I’m working on a gaussian multivariate model with four response variables and one categorical variable as a explanatory variable. My interest here are the correlations between the response variables per each level of the Treatment variable. For example:
cor1: Y1-Trt1 X Y2-Trt1,
cor2: Y1-Trt2 X Y2-Trt2
I use a grouping structure of gr(site:plot, by = “Treatment”, id = “V”, cor = TRUE). So a nested random effect correlated between the response variables with a separate variance-covariance matrix for each level (three levels) of Treatment variable.
f.1 <- bf(y1 ~ 1 + Trt + gr(site:plot, by = "Trt", id = "V", cor = TRUE))
f.2 <- bf(y2 ~ 1 + Trt + gr(site:plot, by = "Trt", id = "V", cor = TRUE))
f.3 <- bf(y3 ~ 1 + Trt + gr(site:plot, by = "Trt", id = "V", cor = TRUE))
f.4 <- bf(y4 ~ 1 + Trt + gr(site:plot, by = "Trt", id = "V", cor = TRUE))

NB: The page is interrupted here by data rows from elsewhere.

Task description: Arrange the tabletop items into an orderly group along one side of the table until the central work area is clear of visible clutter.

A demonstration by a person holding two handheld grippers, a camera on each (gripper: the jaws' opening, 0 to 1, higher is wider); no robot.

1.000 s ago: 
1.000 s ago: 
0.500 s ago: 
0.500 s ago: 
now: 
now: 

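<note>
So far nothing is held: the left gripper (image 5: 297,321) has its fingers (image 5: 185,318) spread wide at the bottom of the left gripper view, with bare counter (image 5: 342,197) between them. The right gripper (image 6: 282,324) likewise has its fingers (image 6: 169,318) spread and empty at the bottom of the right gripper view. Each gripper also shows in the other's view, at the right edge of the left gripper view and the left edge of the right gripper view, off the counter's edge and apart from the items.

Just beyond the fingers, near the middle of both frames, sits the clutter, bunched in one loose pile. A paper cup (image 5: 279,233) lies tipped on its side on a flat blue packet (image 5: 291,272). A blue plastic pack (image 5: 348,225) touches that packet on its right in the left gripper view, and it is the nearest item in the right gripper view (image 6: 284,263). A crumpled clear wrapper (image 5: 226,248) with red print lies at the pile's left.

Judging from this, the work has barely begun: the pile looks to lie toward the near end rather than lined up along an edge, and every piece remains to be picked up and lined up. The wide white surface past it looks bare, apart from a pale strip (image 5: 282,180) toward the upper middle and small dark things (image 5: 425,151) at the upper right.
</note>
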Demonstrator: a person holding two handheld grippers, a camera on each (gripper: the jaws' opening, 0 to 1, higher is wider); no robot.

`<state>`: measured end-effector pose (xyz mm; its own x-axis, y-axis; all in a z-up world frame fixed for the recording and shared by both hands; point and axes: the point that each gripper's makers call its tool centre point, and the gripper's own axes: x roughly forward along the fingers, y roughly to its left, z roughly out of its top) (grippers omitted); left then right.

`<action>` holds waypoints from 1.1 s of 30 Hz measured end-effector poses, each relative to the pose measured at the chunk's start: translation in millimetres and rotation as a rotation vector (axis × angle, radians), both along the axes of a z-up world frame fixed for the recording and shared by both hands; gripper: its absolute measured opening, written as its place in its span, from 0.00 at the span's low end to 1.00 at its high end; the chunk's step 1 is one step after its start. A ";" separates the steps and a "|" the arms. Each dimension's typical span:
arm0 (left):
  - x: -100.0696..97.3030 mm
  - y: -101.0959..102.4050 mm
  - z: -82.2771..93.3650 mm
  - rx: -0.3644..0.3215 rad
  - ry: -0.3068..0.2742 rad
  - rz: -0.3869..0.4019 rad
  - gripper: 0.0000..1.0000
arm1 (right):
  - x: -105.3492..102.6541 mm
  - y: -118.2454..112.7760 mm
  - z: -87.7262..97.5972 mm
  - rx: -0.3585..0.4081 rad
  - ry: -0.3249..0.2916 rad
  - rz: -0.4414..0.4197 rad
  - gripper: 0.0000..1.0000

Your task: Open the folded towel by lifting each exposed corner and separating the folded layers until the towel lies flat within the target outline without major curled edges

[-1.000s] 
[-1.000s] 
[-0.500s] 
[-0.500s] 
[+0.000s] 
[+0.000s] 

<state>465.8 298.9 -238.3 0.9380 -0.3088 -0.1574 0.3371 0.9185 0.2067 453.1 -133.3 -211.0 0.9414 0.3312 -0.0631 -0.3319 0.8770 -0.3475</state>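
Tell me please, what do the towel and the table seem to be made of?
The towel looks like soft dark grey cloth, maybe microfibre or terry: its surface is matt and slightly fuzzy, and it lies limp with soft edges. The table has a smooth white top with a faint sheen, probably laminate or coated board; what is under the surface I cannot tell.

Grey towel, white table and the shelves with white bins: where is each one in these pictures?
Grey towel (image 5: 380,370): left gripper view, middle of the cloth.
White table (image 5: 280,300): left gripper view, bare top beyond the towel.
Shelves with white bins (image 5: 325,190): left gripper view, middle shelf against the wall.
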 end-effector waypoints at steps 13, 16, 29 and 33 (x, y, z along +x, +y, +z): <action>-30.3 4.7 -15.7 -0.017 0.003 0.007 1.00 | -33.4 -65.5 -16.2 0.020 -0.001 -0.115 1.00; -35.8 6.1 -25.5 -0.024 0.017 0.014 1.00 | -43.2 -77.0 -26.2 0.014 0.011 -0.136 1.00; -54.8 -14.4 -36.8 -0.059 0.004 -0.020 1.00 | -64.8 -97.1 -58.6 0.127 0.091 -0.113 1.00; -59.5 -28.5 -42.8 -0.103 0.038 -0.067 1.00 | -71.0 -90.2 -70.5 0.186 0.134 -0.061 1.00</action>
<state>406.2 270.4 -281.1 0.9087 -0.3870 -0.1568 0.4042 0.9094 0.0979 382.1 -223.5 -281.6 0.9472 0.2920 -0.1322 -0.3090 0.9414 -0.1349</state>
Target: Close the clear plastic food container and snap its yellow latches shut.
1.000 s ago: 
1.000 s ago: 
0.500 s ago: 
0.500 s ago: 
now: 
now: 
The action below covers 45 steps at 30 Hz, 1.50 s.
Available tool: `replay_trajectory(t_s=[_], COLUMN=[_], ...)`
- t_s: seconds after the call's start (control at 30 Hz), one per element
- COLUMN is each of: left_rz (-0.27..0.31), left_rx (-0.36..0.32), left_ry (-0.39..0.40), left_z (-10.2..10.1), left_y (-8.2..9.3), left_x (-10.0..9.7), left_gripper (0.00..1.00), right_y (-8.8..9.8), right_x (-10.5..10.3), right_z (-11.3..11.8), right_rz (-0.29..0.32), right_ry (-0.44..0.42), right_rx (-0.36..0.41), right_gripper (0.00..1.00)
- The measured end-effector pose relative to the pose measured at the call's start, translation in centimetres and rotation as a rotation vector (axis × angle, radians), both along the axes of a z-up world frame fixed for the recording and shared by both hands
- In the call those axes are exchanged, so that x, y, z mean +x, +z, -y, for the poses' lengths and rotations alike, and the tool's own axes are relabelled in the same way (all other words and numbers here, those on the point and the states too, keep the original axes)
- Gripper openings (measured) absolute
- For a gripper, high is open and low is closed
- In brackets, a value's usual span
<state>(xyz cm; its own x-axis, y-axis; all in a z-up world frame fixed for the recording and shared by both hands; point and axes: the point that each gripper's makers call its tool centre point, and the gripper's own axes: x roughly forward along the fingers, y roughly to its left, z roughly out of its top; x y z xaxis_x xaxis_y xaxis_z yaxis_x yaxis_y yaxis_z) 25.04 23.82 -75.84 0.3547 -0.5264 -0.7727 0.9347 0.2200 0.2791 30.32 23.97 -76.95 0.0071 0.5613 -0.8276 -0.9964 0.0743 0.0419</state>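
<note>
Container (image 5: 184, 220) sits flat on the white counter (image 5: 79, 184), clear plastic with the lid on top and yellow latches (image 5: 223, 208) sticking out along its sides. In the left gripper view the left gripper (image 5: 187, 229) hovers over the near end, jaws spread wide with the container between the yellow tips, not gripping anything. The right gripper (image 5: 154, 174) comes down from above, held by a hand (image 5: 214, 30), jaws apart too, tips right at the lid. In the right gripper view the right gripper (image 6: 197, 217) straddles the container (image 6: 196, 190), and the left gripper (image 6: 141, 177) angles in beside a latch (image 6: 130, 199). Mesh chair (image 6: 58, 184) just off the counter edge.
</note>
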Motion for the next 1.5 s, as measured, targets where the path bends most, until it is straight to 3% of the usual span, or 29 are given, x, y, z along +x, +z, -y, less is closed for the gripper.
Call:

What I get from this definition is:
cor: y1_Intercept:"Trt"Trt,y2_Intercept:"Trt"Trt)
cor: y1_Intercept:"Trt"Trt,y3_Intercept:"Trt"Trt)
cor: y2_Intercept:"Trt"Trt,y3_Intercept:"Trt"Trt)
cor: y1_Intercept:"Trt"Trt,y4_Intercept:"Trt"Trt)
cor: y2_Intercept:"Trt"Trt,y4_Intercept:"Trt"Trt)
cor: y3_Intercept:"Trt"Trt,y4_Intercept:"Trt"Trt)
The estimates for each of these correlations correspond to grouping
gr(site:plot, id = "V", cor = TRUE))
.
So this is probably not the way to get these correlations i’m looking for…? What would be the proper way to do this?